PROBLEM REQUIREMENTS:
Please count the lines in the entries below that include the word "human", and give only the number.

MATERIALS PROVIDED:
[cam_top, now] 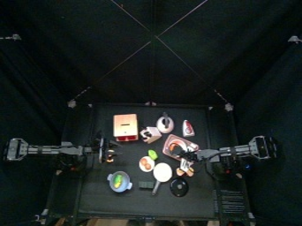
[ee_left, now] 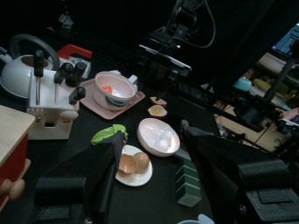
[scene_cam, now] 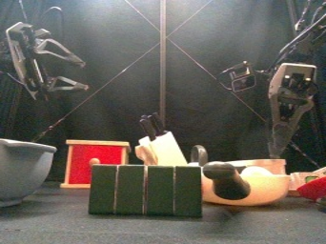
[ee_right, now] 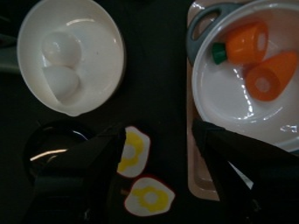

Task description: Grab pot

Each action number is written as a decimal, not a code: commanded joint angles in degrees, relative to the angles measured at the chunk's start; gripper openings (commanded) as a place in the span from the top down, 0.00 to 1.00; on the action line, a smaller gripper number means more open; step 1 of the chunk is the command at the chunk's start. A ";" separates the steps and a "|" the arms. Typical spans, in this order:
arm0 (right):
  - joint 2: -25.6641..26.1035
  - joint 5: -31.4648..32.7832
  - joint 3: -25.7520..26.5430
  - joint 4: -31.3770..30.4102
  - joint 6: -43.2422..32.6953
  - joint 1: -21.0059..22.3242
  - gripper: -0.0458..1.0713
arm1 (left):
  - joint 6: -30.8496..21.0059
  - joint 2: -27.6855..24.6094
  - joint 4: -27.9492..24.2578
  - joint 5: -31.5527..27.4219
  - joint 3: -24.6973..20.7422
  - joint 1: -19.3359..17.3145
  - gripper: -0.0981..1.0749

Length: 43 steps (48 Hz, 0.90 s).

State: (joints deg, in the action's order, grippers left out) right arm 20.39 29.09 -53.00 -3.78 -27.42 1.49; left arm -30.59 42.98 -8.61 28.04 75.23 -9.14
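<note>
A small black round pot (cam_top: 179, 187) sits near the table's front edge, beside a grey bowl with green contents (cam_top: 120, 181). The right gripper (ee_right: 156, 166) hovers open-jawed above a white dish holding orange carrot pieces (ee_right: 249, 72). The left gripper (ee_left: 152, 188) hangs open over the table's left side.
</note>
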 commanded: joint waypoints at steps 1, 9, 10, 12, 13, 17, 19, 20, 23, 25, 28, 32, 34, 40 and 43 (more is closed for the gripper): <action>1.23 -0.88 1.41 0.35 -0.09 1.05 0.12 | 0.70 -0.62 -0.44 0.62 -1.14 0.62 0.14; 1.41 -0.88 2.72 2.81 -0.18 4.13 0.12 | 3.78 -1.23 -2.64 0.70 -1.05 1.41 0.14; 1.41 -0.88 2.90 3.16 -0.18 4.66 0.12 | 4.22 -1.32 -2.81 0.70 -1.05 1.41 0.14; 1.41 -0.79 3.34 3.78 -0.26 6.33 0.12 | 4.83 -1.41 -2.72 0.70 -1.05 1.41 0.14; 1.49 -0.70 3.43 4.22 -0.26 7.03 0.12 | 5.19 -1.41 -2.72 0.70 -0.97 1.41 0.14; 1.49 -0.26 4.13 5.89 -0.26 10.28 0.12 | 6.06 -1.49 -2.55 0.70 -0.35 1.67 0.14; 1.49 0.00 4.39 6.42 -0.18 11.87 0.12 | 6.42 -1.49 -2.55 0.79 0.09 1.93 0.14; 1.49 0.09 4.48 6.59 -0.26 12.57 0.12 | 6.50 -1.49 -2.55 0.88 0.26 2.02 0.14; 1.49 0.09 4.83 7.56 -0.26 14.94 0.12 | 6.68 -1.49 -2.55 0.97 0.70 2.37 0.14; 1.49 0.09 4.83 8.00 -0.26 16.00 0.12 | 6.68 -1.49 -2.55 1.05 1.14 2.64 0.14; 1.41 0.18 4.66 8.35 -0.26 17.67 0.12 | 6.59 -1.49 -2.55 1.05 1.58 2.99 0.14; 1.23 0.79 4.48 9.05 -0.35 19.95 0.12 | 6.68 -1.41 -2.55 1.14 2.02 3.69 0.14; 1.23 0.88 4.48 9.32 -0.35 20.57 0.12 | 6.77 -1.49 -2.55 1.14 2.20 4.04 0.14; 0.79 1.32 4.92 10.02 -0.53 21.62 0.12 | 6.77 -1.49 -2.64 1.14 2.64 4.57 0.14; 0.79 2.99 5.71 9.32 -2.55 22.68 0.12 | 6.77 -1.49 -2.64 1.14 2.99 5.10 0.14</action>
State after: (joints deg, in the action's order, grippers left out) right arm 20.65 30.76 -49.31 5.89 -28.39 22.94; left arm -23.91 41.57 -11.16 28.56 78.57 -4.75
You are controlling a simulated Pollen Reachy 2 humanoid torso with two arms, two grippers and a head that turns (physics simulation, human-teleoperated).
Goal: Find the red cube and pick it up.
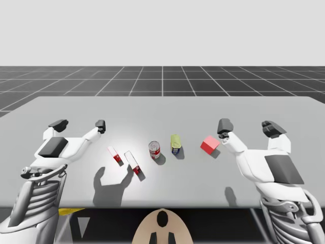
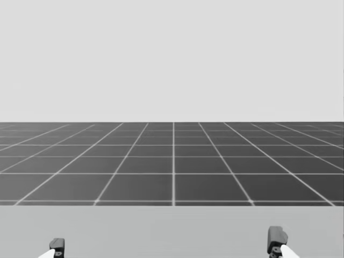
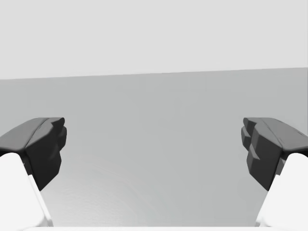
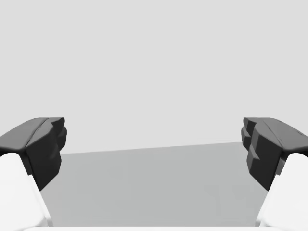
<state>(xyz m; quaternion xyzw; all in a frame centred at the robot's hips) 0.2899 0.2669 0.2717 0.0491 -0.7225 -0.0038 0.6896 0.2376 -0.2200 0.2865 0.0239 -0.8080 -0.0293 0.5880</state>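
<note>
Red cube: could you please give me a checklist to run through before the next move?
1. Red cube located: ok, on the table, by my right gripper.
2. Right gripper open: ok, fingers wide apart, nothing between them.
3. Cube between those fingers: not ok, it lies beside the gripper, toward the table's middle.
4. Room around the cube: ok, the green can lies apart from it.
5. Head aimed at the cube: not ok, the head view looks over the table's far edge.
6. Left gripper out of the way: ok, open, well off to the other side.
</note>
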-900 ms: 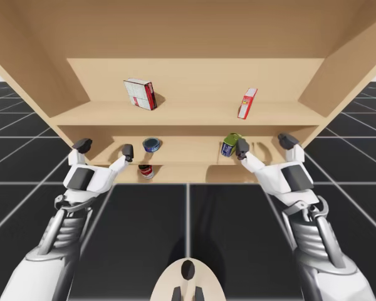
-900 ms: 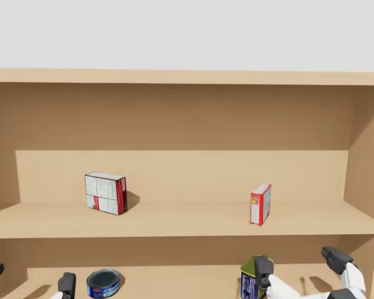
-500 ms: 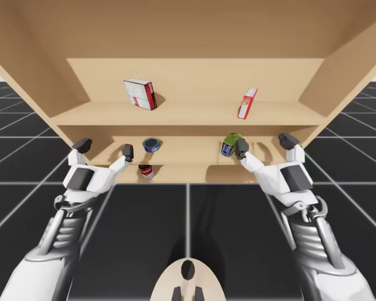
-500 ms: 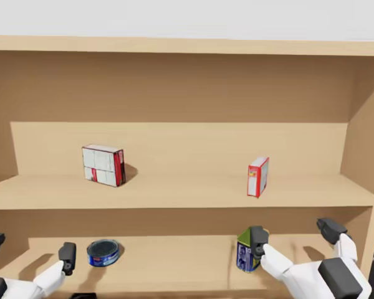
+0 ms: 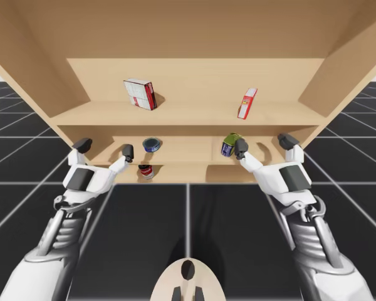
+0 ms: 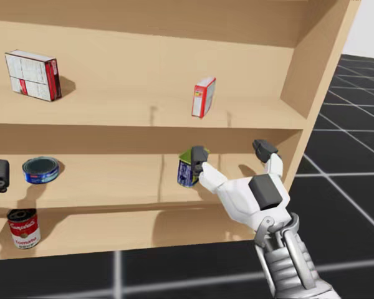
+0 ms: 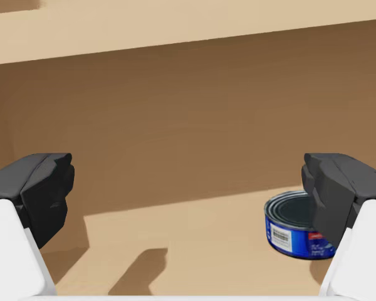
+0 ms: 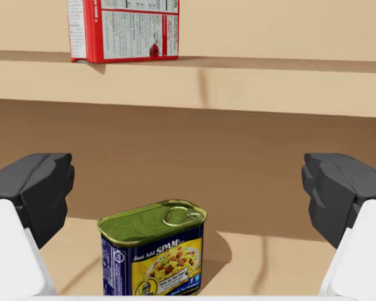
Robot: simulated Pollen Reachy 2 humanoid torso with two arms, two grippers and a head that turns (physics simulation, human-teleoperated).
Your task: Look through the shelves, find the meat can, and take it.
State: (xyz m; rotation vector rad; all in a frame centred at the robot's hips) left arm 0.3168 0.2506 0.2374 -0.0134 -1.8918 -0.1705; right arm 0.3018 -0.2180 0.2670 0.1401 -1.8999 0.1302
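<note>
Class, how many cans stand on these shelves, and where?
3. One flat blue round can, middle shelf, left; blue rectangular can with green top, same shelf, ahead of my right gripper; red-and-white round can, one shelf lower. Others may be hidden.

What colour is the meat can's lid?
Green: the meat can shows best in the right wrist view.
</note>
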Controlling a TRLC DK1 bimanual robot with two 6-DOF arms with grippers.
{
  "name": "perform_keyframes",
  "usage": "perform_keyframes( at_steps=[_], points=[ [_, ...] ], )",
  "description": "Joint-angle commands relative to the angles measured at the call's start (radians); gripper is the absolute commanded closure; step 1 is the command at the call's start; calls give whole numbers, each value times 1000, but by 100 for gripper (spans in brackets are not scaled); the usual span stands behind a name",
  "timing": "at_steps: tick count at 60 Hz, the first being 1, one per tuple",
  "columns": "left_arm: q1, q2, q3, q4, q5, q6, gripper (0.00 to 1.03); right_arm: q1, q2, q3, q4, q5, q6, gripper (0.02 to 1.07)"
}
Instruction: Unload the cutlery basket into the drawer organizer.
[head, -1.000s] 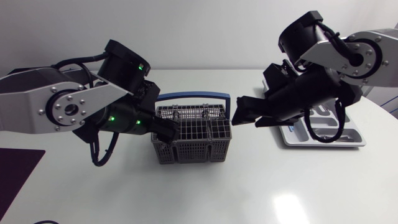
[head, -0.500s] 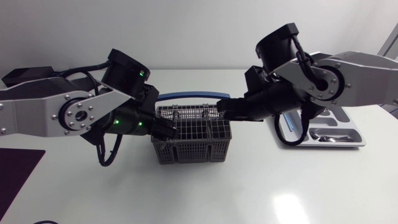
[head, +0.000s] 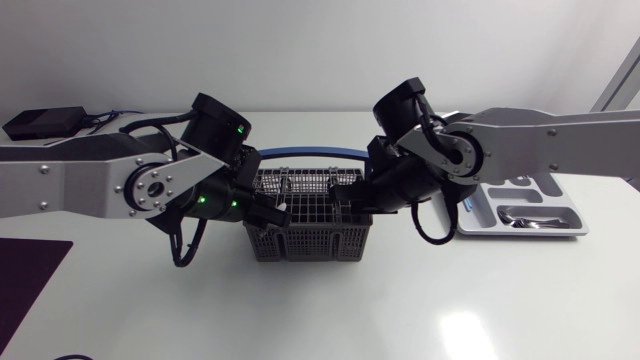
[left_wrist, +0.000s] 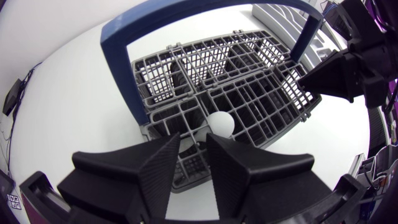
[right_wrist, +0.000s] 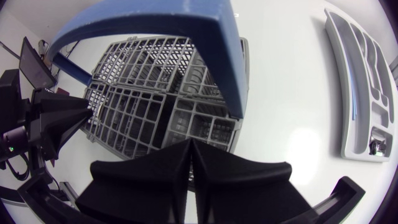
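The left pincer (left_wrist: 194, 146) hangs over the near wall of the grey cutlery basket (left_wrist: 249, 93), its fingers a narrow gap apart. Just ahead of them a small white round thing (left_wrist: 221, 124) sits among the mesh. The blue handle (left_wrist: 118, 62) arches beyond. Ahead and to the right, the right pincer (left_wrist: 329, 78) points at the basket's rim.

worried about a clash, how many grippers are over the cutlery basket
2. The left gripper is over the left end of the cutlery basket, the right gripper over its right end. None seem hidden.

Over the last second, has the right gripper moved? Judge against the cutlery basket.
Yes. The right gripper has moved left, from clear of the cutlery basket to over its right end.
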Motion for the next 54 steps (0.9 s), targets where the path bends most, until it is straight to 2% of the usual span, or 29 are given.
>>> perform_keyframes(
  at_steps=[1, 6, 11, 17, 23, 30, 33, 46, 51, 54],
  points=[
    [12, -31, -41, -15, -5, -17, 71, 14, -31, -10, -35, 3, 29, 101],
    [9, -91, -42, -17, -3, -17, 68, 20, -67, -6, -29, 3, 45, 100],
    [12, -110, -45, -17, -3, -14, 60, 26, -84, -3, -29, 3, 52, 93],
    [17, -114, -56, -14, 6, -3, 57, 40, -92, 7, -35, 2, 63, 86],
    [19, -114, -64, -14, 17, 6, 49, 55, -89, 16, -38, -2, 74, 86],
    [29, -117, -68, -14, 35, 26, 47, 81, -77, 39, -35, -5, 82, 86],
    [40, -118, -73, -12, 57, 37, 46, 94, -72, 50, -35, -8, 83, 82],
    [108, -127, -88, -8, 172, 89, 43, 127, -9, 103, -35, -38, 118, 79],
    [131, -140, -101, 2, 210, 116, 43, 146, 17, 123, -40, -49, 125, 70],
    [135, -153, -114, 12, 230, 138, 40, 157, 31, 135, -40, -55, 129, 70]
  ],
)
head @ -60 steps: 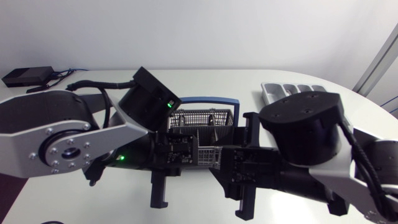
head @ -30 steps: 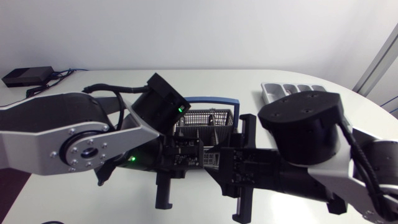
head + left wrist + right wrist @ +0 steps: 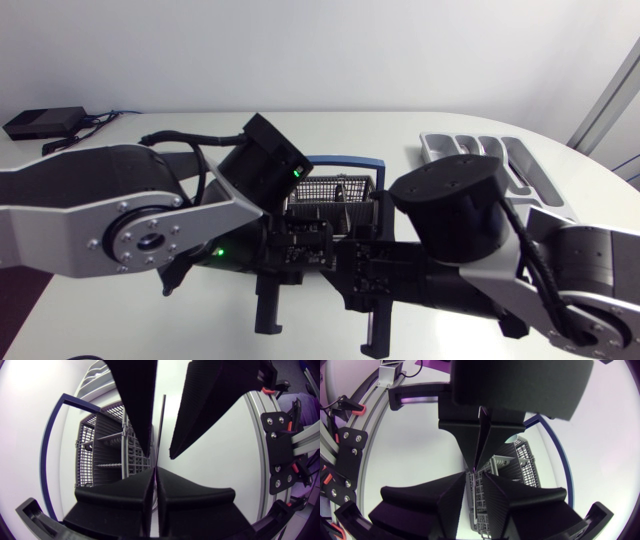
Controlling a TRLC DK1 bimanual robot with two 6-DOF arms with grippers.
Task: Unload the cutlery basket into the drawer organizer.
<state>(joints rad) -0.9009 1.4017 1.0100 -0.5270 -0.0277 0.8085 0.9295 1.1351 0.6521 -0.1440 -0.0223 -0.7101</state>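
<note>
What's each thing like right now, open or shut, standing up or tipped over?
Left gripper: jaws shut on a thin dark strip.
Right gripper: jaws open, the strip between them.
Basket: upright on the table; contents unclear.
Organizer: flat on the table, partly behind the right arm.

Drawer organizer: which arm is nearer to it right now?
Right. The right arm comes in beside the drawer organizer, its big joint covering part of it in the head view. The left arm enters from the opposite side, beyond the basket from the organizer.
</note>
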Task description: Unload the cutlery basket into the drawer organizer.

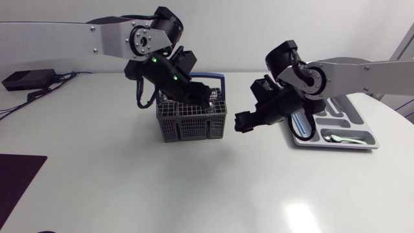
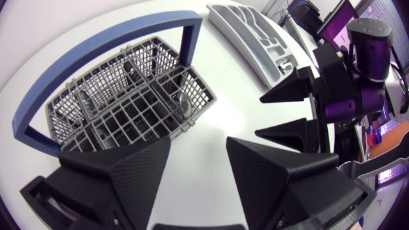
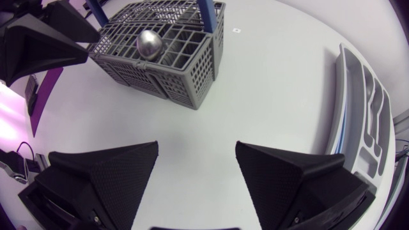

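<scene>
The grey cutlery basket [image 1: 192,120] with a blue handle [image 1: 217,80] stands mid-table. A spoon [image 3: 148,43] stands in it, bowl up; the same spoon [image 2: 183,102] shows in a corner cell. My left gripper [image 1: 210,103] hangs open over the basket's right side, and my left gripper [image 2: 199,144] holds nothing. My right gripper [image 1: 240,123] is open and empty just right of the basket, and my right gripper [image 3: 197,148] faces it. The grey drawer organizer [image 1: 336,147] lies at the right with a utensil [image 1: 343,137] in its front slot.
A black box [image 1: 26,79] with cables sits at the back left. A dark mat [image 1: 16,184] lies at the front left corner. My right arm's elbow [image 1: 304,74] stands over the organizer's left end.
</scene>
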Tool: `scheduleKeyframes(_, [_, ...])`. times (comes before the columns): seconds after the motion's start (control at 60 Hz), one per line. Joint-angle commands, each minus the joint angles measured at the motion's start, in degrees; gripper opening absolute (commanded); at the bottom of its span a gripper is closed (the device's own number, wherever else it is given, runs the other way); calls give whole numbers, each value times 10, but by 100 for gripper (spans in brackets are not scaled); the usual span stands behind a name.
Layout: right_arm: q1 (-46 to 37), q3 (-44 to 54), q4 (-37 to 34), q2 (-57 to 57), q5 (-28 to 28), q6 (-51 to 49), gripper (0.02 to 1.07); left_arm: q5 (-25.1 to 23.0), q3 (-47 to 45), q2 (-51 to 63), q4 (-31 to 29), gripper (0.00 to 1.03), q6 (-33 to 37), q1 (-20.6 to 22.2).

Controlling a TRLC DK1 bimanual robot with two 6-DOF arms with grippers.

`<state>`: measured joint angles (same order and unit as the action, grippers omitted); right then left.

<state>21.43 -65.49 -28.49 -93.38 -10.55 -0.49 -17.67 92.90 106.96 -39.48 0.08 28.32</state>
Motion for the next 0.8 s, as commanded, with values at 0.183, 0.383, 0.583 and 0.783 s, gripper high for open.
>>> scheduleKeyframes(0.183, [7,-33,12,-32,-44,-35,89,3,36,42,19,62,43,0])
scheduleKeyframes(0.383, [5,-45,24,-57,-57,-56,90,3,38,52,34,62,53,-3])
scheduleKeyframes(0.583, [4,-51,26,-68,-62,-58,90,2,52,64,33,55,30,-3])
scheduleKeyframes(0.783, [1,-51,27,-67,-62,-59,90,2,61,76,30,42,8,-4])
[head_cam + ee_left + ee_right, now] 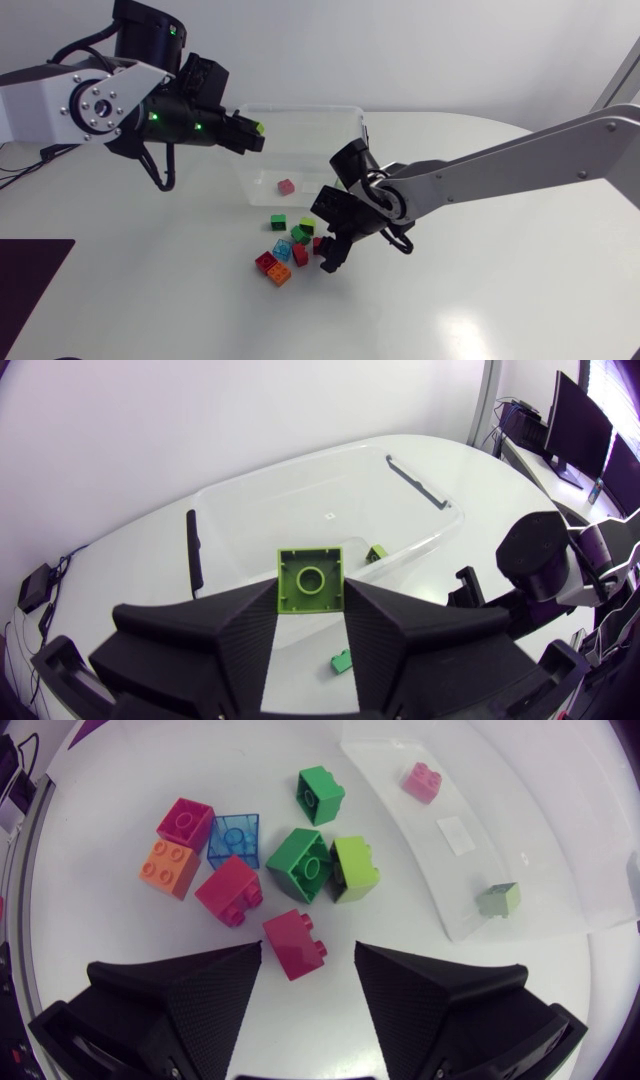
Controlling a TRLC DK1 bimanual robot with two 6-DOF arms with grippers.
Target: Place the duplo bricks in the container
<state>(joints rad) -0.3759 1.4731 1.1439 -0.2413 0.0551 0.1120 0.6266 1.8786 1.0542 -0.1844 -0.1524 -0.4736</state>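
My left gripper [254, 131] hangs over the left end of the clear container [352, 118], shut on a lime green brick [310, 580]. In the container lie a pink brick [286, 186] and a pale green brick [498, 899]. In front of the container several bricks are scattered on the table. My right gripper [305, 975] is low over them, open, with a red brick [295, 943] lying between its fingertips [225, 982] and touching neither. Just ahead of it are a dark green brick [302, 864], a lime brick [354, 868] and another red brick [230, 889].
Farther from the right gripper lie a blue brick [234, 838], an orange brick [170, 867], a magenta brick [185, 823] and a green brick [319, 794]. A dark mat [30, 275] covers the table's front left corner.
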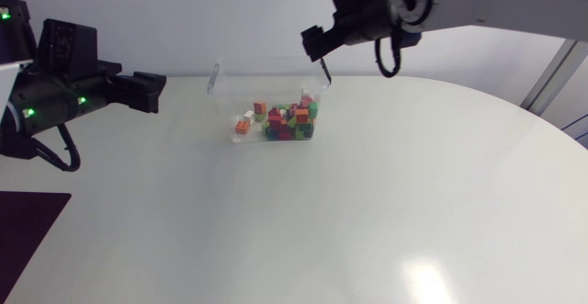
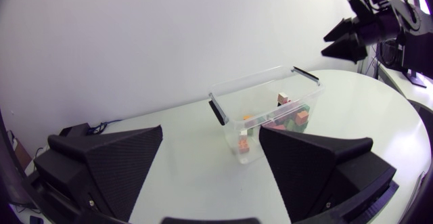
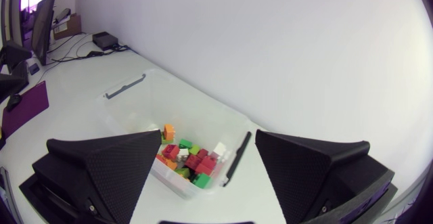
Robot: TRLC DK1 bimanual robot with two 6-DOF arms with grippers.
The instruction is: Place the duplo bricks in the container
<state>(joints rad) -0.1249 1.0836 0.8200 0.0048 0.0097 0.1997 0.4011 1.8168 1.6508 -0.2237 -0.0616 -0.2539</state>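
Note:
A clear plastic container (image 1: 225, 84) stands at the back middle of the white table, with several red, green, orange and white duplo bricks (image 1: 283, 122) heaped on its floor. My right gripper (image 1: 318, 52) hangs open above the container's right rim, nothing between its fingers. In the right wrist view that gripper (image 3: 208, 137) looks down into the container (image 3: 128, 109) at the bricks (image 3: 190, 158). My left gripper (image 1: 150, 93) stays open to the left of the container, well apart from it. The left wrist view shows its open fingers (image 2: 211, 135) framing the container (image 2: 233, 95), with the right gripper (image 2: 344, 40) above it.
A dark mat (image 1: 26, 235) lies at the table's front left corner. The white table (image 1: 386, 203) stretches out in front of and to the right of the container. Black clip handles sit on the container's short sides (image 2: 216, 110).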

ANSWER BOX:
2